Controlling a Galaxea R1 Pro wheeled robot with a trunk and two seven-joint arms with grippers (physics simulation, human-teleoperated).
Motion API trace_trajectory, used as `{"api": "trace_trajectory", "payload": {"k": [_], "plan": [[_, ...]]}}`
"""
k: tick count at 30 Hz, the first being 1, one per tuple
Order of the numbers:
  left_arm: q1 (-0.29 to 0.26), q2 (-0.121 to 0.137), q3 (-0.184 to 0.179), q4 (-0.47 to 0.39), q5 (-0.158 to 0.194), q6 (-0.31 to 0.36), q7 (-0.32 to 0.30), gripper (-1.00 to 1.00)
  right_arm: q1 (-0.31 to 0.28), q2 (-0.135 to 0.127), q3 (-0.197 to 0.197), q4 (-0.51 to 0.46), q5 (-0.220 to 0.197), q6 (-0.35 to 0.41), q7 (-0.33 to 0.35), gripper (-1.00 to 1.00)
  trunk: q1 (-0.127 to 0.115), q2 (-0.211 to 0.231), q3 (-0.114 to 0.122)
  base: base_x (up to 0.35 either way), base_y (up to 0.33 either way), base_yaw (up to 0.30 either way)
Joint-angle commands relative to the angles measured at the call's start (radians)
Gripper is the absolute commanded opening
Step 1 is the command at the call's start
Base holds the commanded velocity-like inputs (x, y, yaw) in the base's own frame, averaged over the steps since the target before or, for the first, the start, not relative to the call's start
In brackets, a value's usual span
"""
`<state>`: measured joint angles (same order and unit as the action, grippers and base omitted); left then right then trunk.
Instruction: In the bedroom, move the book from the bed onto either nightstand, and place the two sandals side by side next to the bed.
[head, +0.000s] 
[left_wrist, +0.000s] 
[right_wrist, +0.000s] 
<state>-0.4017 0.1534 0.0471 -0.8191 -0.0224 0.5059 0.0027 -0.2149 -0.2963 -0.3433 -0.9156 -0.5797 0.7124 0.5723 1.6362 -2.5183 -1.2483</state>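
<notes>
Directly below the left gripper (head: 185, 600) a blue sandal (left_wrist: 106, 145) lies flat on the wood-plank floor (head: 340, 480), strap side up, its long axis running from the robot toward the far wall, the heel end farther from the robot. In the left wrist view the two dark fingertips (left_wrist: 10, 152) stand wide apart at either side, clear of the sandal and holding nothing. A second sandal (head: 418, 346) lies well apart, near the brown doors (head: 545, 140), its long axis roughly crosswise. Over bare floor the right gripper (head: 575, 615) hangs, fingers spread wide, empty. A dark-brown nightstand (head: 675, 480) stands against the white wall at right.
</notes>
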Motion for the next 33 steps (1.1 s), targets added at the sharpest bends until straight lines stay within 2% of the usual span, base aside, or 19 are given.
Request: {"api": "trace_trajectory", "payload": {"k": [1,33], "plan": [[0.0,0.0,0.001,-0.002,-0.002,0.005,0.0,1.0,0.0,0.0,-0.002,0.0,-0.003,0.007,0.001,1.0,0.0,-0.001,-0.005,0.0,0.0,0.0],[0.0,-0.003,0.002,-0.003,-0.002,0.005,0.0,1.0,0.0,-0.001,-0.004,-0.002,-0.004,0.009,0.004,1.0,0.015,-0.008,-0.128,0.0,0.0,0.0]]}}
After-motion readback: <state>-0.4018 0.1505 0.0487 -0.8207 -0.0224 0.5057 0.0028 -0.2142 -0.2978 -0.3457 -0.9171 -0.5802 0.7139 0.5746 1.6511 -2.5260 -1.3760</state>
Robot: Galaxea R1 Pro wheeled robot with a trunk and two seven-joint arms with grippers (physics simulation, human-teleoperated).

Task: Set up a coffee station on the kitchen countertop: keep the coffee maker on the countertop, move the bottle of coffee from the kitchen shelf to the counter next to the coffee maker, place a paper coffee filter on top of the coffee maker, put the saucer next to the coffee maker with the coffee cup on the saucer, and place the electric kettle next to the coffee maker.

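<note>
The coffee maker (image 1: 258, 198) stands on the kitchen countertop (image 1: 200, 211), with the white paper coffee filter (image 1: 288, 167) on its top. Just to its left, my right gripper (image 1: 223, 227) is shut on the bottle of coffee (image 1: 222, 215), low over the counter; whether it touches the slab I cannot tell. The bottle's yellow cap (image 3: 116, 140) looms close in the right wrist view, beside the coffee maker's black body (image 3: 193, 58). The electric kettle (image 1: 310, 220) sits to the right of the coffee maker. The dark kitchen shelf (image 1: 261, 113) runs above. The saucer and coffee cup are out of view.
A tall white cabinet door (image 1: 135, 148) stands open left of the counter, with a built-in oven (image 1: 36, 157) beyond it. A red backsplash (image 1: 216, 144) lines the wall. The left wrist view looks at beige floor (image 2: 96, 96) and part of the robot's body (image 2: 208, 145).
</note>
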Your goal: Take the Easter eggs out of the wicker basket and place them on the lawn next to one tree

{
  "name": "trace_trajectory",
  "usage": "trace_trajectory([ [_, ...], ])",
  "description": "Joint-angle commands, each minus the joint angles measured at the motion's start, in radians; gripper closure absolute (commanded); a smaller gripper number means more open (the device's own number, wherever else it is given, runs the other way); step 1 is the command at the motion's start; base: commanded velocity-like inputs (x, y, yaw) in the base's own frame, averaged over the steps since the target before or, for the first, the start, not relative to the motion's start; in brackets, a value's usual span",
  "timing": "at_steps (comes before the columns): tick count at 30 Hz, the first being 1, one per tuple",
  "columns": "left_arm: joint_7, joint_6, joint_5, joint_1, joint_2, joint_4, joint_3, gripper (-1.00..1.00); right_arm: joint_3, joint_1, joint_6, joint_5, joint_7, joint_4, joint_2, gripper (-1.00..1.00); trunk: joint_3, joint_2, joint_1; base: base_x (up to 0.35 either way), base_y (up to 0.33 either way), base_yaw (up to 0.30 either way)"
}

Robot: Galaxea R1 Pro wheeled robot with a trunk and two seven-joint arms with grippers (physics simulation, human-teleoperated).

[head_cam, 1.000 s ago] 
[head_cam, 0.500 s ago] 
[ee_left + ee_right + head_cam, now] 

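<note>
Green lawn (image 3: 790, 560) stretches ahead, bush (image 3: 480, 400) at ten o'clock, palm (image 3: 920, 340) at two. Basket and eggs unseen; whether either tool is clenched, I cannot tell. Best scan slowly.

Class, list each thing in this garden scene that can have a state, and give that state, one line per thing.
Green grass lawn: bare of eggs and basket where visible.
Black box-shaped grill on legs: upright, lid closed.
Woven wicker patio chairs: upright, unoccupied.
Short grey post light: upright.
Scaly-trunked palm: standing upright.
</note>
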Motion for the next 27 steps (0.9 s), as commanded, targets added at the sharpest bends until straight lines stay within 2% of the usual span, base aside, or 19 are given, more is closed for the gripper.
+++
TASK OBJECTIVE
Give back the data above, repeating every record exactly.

WRITTEN RESPONSE
Controlling a Galaxea R1 Pro wheeled robot with a trunk and two seven-joint arms with grippers (physics simulation, human-teleoperated).
Motion API trace_trajectory, used as `{"api": "trace_trajectory", "payload": {"k": [_], "plan": [[_, ...]]}}`
"""
k: tick count at 30 Hz, the first being 1, one per tuple
Order of the numbers:
  left_arm: q1 (-0.29 to 0.26), q2 (-0.121 to 0.137), q3 (-0.184 to 0.179), q4 (-0.47 to 0.39), q5 (-0.158 to 0.194), q6 (-0.31 to 0.36), q7 (-0.32 to 0.30), gripper (-1.00 to 1.00)
  right_arm: q1 (-0.31 to 0.28), q2 (-0.135 to 0.127), q3 (-0.197 to 0.197), q4 (-0.51 to 0.46), q5 (-0.220 to 0.197), q6 (-0.35 to 0.41), q7 (-0.33 to 0.35), gripper (-1.00 to 1.00)
  trunk: q1 (-0.127 to 0.115), q2 (-0.211 to 0.231), q3 (-0.114 to 0.122)
  base: base_x (up to 0.35 either way), base_y (up to 0.33 either way), base_yaw (up to 0.30 either way)
Joint-angle commands relative to the angles measured at the call's start (radians)
Gripper is the absolute commanded opening
Step 1 is the command at the call's start
Base holds the commanded velocity-like inputs (x, y, yaw) in the base's own frame, averaged over the steps since the target before or, for the first, the start, not relative to the call's start
In brackets, a value's usual span
"""
`<state>`: measured joint angles (same order and unit as the action, grippers and base omitted); left then right then trunk.
Instruction: In the bedroom, move the book from the bed onto either nightstand, and place the two sandals side by side next to the bed.
[head, +0.000s] 
[left_wrist, +0.000s] 
[right_wrist, +0.000s] 
<state>-0.4017 0.1534 0.0471 -0.8191 -0.0224 0.5059 0.0027 -0.2149 -0.2963 -0.3433 -0.9156 -0.5797 0.7124 0.5723 1.6362 -2.5183 -1.2483</state>
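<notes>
Directly below the left gripper (head: 185, 600) a blue sandal (left_wrist: 106, 145) lies flat on the wood-plank floor (head: 340, 480), strap side up, its long axis running from the robot toward the far wall, the heel end farther from the robot. In the left wrist view the two dark fingertips (left_wrist: 10, 152) stand wide apart at either side, clear of the sandal and holding nothing. A second sandal (head: 418, 346) lies well apart, near the brown doors (head: 545, 140), its long axis roughly crosswise. Over bare floor the right gripper (head: 575, 615) hangs, fingers spread wide, empty. A dark-brown nightstand (head: 675, 480) stands against the white wall at right.
</notes>
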Motion for the next 33 steps (1.1 s), targets added at the sharpest bends until straight lines stay within 2% of the usual span, base aside, or 19 are given.
Request: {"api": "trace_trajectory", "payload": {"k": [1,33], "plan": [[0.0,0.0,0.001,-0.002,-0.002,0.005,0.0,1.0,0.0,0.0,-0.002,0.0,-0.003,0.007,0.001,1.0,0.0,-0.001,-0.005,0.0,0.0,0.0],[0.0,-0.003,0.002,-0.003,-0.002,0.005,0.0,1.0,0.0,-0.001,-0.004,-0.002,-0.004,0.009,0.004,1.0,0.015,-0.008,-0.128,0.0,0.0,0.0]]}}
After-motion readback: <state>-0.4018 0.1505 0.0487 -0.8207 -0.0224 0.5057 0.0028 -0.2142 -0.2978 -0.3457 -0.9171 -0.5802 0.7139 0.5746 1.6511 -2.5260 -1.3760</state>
Robot: Galaxea R1 Pro wheeled robot with a trunk and two seven-joint arms with grippers (physics simulation, human-teleoperated).

Task: Set up a coffee station on the kitchen countertop: keep the coffee maker on the countertop, move the bottle of coffee from the kitchen shelf to the counter next to the coffee maker, place a paper coffee filter on top of the coffee maker, put the saucer next to the coffee maker with the coffee cup on the saucer, and place the electric kettle next to the coffee maker.

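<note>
The coffee maker (image 1: 258, 198) stands on the kitchen countertop (image 1: 200, 211), with the white paper coffee filter (image 1: 288, 167) on its top. Just to its left, my right gripper (image 1: 223, 227) is shut on the bottle of coffee (image 1: 222, 215), low over the counter; whether it touches the slab I cannot tell. The bottle's yellow cap (image 3: 116, 140) looms close in the right wrist view, beside the coffee maker's black body (image 3: 193, 58). The electric kettle (image 1: 310, 220) sits to the right of the coffee maker. The dark kitchen shelf (image 1: 261, 113) runs above. The saucer and coffee cup are out of view.
A tall white cabinet door (image 1: 135, 148) stands open left of the counter, with a built-in oven (image 1: 36, 157) beyond it. A red backsplash (image 1: 216, 144) lines the wall. The left wrist view looks at beige floor (image 2: 96, 96) and part of the robot's body (image 2: 208, 145).
</note>
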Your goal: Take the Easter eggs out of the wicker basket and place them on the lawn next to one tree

{
  "name": "trace_trajectory",
  "usage": "trace_trajectory([ [_, ...], ])",
  "description": "Joint-angle commands, each minus the joint angles measured at the motion's start, in radians; gripper closure absolute (commanded); a smaller gripper number means more open (the device's own number, wherever else it is given, runs the other way); step 1 is the command at the motion's start; base: commanded velocity-like inputs (x, y, yaw) in the base's own frame, averaged over the steps since the target before or, for the first, the start, not relative to the motion's start; in brackets, a value's usual span",
  "timing": "at_steps (comes before the columns): tick count at 30 Hz, the first being 1, one per tuple",
  "columns": "left_arm: joint_7, joint_6, joint_5, joint_1, joint_2, joint_4, joint_3, gripper (-1.00..1.00); right_arm: joint_3, joint_1, joint_6, joint_5, joint_7, joint_4, joint_2, gripper (-1.00..1.00); trunk: joint_3, joint_2, joint_1; base: base_x (up to 0.35 either way), base_y (up to 0.33 either way), base_yaw (up to 0.30 either way)"
}

Robot: Galaxea R1 Pro wheeled robot with a trunk and two seven-joint arms with grippers (physics simulation, human-teleoperated).

[head_cam, 1.000 s ago] 
[head_cam, 0.500 s ago] 
[ee_left + ee_right + head_cam, now] 

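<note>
Green lawn (image 3: 790, 560) stretches ahead, bush (image 3: 480, 400) at ten o'clock, palm (image 3: 920, 340) at two. Basket and eggs unseen; whether either tool is clenched, I cannot tell. Best scan slowly.

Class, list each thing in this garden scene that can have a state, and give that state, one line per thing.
Green grass lawn: bare of eggs and basket where visible.
Black box-shaped grill on legs: upright, lid closed.
Woven wicker patio chairs: upright, unoccupied.
Short grey post light: upright.
Scaly-trunked palm: standing upright.
</note>
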Motion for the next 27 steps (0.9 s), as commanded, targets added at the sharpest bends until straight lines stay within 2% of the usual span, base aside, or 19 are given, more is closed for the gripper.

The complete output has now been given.